Task requirements
Would you please repeat the material exactly, from the first line to the last?
━━━━━ Raw data
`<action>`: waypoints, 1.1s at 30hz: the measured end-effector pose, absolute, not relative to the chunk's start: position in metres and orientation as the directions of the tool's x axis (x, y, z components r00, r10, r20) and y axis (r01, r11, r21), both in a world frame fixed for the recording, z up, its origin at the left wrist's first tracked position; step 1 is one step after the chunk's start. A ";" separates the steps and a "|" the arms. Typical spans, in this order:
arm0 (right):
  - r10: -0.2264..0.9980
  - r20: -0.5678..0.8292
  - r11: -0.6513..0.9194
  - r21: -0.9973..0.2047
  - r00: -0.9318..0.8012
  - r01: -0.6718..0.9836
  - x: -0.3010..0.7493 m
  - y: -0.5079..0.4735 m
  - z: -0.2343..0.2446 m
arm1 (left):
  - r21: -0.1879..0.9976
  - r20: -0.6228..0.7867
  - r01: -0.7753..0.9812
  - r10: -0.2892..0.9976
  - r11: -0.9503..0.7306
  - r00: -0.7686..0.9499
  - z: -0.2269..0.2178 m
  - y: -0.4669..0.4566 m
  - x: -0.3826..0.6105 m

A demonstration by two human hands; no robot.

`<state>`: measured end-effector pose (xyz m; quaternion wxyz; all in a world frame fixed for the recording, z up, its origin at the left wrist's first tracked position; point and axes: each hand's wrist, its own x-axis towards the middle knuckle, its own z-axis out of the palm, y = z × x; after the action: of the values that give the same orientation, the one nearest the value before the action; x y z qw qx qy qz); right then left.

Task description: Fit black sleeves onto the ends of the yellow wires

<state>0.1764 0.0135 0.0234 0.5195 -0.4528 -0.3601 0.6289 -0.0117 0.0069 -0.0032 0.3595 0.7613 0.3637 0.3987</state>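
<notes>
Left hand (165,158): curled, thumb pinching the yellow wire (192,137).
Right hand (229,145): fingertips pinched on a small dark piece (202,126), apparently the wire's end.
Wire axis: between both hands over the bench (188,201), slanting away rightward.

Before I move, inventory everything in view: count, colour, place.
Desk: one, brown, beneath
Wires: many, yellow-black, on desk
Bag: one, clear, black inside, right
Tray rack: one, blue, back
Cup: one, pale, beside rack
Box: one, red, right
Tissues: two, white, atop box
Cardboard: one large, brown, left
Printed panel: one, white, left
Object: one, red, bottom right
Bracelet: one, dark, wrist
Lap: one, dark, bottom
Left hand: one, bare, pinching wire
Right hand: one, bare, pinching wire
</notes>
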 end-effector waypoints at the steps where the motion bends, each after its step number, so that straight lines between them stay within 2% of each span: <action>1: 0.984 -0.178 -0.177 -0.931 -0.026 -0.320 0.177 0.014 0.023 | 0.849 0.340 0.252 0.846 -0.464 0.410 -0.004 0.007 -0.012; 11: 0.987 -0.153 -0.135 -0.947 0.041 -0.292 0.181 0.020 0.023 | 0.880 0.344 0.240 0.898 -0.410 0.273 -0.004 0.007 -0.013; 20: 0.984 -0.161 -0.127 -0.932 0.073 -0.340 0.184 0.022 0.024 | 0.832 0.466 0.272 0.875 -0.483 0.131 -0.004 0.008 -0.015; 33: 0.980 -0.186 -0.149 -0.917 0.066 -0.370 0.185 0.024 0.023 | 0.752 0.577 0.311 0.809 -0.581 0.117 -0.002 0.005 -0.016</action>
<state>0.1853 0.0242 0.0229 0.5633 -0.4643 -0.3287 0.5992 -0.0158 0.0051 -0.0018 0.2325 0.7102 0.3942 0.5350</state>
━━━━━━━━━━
Task solution
`<action>`: waypoints, 1.1s at 30hz: the measured end-effector pose, absolute, not relative to the chunk's start: position in metres and orientation as the directions of the tool's x axis (x, y, z components r00, r10, r20) and y axis (r01, r11, r21), both in a world frame fixed for the recording, z up, its origin at the left wrist's first tracked position; step 1 is one step after the chunk's start. A ";" separates the steps and a "|" the arms. Typical spans, in this order:
arm0 (right):
  - r10: -0.2264..0.9980
  - r20: -0.5678..0.8292
  - r11: -0.6513..0.9194
  - r21: -0.9973..0.2047
  - r00: -0.9318..0.8012
  - r01: -0.6718..0.9836
  - x: -0.3010..0.7493 m
  - y: -0.5079..0.4735 m
  - z: -0.2343..0.2446 m
arm1 (left):
  - r21: -0.1879..0.9976
  - r20: -0.6228..0.7867
  - r01: -0.7753..0.9812
  - r10: -0.2892..0.9976
  - r11: -0.9503..0.7306
  - r00: -0.7686..0.9499
  - z: -0.2269..0.2178 m
  - y: -0.4669..0.4566 m
  - x: -0.3826..0.6105 m

A demonstration by two human hands; no robot.

`<state>`: measured end-effector pose (xyz m; quaternion wxyz; all in a world frame fixed for the recording, z up, its origin at the left wrist's first tracked position; point and axes: each hand's wrist, its own x-axis towards the middle knuckle, its own z-axis out of the palm, y = z × x; after the action: of the values that give the same orientation, the one nearest the value before the action; x y z qw qx qy qz); right then left.

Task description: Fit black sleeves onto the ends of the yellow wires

<state>0.1764 0.0135 0.0234 0.5195 -0.4528 -0.3601 0.6289 -0.0117 0.0069 -0.0032 0.3595 0.7613 0.3637 0.3987</state>
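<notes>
Left hand (165,158): curled, thumb pinching the yellow wire (192,137).
Right hand (229,145): fingertips pinched on a small dark piece (202,126), apparently the wire's end.
Wire axis: between both hands over the bench (188,201), slanting away rightward.

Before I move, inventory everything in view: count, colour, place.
Desk: one, brown, beneath
Wires: many, yellow-black, on desk
Bag: one, clear, black inside, right
Tray rack: one, blue, back
Cup: one, pale, beside rack
Box: one, red, right
Tissues: two, white, atop box
Cardboard: one large, brown, left
Printed panel: one, white, left
Object: one, red, bottom right
Bracelet: one, dark, wrist
Lap: one, dark, bottom
Left hand: one, bare, pinching wire
Right hand: one, bare, pinching wire
</notes>
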 end-effector waypoints at the steps where the motion bends, each after its step number, so that straight lines between them stay within 2% of each span: <action>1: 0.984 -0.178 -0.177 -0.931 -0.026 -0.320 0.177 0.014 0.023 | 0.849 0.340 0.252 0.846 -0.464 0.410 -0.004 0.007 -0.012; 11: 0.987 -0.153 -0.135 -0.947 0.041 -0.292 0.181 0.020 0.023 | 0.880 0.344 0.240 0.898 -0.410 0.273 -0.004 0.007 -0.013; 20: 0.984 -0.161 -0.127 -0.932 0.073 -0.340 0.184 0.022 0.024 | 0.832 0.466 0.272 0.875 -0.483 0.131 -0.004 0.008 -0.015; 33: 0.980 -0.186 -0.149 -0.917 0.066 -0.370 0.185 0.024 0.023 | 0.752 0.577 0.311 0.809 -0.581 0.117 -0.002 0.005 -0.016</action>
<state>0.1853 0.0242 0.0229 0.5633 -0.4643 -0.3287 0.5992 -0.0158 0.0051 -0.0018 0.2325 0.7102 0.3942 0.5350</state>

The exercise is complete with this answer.